Racism and discrimination

Conference participants called for equality in transport costs, a cap on fees for their degrees, guaranteed cheap housing and anti-racism and anti-rape culture campaigns on campus and in the community. The NSW government charges international students adult rates for transport and the Victorian government also charges international students more.

Racism is clearly on the rise in Australia and international students fear harassment will escalate. “Ram” said: “We tell each other that we can't go to rallies. Wherever the police might be involved we don't attend because that might be risky for our visa. When the Department of Immigration spoke at the CISA Conference, well, everyone was so quiet. It is hard for any student to raise any issues in front of them.”

The education sector is shackled by market forces and international students are the clear losers.

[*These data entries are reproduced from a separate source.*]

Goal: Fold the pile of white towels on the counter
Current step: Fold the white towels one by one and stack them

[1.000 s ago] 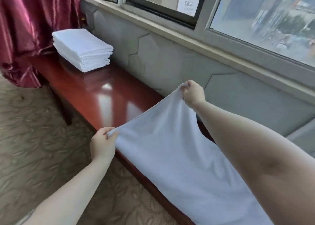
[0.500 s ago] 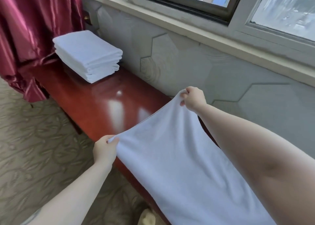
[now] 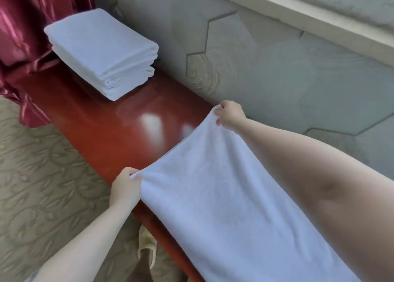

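The left hand (image 3: 125, 187) and right hand (image 3: 230, 116) are each pinching a corner of the white towel (image 3: 223, 196), stretching it above the counter (image 3: 119, 132).

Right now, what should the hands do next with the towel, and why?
Probably bring the two held corners back toward the body to fold the towel in half: left hand and right hand each pinch a corner, and the rest lies flat along the counter.
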Demonstrator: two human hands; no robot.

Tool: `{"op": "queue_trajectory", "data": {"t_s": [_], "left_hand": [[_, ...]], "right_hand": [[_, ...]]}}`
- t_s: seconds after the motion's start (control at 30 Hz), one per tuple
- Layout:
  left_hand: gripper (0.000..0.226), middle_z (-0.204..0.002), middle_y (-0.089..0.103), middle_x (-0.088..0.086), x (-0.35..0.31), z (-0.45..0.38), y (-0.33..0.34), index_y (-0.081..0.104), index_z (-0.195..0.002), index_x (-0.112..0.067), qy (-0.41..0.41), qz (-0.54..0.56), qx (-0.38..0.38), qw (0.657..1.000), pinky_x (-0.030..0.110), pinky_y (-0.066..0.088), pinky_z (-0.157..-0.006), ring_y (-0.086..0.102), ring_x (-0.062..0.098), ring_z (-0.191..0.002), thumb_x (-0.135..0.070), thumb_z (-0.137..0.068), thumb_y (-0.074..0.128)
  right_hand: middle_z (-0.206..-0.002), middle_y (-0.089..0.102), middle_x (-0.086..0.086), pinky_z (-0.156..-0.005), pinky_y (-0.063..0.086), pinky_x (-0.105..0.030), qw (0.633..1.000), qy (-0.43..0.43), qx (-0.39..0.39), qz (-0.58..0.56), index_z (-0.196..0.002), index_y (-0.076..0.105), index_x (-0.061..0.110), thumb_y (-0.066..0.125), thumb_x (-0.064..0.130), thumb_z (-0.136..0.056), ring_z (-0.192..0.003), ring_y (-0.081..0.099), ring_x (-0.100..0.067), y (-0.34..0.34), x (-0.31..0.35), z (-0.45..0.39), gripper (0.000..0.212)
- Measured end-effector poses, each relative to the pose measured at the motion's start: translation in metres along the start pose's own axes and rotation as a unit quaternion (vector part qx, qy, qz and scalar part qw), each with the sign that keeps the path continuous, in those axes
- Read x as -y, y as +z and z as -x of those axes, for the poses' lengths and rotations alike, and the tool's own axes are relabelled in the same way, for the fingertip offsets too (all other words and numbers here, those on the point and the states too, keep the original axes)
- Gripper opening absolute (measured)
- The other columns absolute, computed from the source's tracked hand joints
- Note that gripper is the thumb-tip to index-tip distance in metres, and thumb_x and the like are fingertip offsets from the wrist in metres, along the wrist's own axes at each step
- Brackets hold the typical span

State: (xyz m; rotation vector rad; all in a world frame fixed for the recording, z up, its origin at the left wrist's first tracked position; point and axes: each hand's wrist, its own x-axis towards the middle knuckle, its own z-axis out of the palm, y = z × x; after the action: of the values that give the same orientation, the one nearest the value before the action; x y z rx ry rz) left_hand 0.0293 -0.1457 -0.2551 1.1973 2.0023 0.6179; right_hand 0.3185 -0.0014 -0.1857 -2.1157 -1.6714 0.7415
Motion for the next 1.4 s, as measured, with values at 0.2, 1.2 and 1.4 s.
{"op": "queue_trajectory", "data": {"t_s": [0.2, 1.2, 1.4], "left_hand": [[0.021, -0.09, 0.065, -0.003, 0.005, -0.068, -0.027, 0.065, -0.094, -0.022, 0.043, -0.069, 0.121, 0.989, 0.029, 0.042, -0.062, 0.058, 0.017, -0.083, -0.014, -0.093, 0.046], [0.061, -0.163, 0.01, 0.004, -0.02, -0.111, 0.058, 0.014, -0.155, -0.022, 0.414, -0.38, 0.144, 0.815, 0.05, 0.005, -0.118, 0.007, 0.028, -0.151, -0.046, -0.102, 0.033], [0.067, -0.165, 0.004, 0.001, -0.025, -0.113, 0.061, 0.014, -0.157, -0.023, 0.392, -0.409, 0.146, 0.811, 0.049, 0.002, -0.117, 0.0, 0.026, -0.151, -0.051, -0.097, 0.022]], "right_hand": [[-0.093, 0.049, -0.008, -0.067, 0.033, -0.028, 0.998, 0.03, 0.002, 0.046, -0.066, 0.028, 0.022, 0.048, 0.015, -0.096, -0.087, 0.047, -0.021, 0.049, 0.022, -0.056, 0.036], [-0.155, -0.03, 0.015, -0.116, -0.024, -0.035, 0.949, 0.269, -0.094, 0.132, -0.15, -0.017, 0.042, 0.006, 0.057, -0.097, -0.141, -0.036, -0.007, 0.169, -0.037, 0.167, 0.059], [-0.162, -0.016, 0.01, -0.12, -0.015, -0.034, 0.897, 0.396, -0.151, 0.126, -0.154, -0.009, 0.04, 0.018, 0.053, -0.102, -0.148, -0.021, -0.01, 0.135, -0.105, 0.296, 0.06]]}}
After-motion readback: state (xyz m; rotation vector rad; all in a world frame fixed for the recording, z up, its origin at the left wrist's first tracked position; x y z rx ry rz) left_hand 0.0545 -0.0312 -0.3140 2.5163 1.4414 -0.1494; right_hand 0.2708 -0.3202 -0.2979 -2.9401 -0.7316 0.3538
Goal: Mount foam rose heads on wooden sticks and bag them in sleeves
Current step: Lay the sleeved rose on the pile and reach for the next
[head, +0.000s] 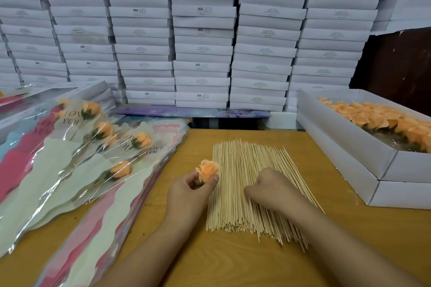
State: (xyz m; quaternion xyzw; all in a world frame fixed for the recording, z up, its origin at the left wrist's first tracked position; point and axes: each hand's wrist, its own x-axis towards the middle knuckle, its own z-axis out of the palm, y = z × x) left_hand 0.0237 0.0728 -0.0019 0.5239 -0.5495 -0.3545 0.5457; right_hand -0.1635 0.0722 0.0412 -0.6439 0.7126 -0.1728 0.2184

Education activist Paola Freire said: “Education either functions as an instrument to facilitate integration of the younger generation into the logic of the present system and bring about conformity or it becomes the practice of freedom...”

The fight for education to remain a right, not a privilege regardless of country of origin or how rich you are is a major battleground for those fighting to stop commodification infecting every area of life.

Cuba educates 27,000 international students a year for free. Australia should take note of this example and realise that international students and their allies are resisting the neoliberal chains the government is placing around them.

[The student's names have been changed due to their fear of recrimination by authorities.]